As heatlhcare IT systems get more sophisticated, so do their security challenges. And with stronger HIPAA privacy regulations in place, providers are being forced to make information security a much bigger priority, experts say.
“There wasn’t much enforcement of HIPAA before, but that is changing,” said Mark Ford, a partner in the healthcare providers practice for Deloitte Consulting in Ann Arbor, Mich. “The industry is looking really hard at meaningful use, security and privacy and it’s something they will have to deal with. What’s real now is with electronic medical records and how to maximize them to achieve these goals.”
The point of security and privacy from a meaningful use perspective is “that you know it’s there but don’t know how to deal with it,” said Ford, who reports “positive traction and movement in leveraging EMRs and pulling in opportunities that high tech can provide.”
Ken Rubin, vice president of Boston-based Iron Mountain’s digital records center for medical images, insists that the new HIPAA regulations, which now encompass provider business associates and promise strict compliance enforcement, are more than just rhetoric.
“They have raised the bar in enforcement,” he said. “There is now a mandatory security breach notification, which means it can’t be swept under the rug.”
Under the new HIPAA rules, provider business associates that come in contact with patient information are now being held to the same standards as providers, Rubin said.
“They have to demonstrate materially that they conform with the law, that they have the processes in place,” he said. “The implication for providers is that they need to be careful about who they are working with.”

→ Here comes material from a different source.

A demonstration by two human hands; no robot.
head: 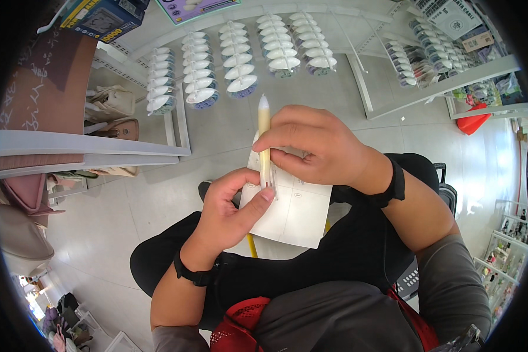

For hospitals and health systems to ensure an appropriate level of security, data needs to be encrypted while at rest and in transit, retain the same level of integrity when stored as when it was created and is not susceptible to corruption, Rubin said.
“Providers need a system to migrate the data so it doesn’t get destroyed, lost or put in the wrong people’s hands,” he said.
While the protection of patient information is paramount, there are concerns in the academic community about being deprived of data that is critical for medical research, said Scott Morrison, chief technology officer for Vancouver, British Columbia-based Layer 7 Technologies.
“This is a common problem at teaching hospitals, which have mandates for teaching and research while operating as a hospital,” he said. “They need to give physicians access to appropriate case studies and records but researchers also need to have it made available to them. HIPAA makes a lot of sense, but at the same time when there is a huge body of data, we have a responsibility to humanity to use it for making our lives better.”
To help strike the right balance between privacy protection and advancing medical science, Layer 7 worked with the University of Chicago Medical Center to create a system that limits access to records while making it available for research with the sensitive private information “scrubbed out,” Morrison said.
“It’s a mixture of rules-based identity control and ensuring sensitive data doesn’t leak out,” he said. “It gives teaching hospitals confidence they are compliant while serving their two masters.”
Salt Lake City-based Medicity focuses on security for health information exchanges. Ashish Shah, senior vice president and chief architect, says his company is responsible for checking HIE vulnerabilities and eliminating any threats – particularly in what he calls “the last mile of connectivity” between systems.
“There are a handful of basic security components, such as authentication and authorization, but HIEs need to know who you are, your specialty, your care location and data accessed,” he said. “There needs to be a system of multi-dimensional authentication.”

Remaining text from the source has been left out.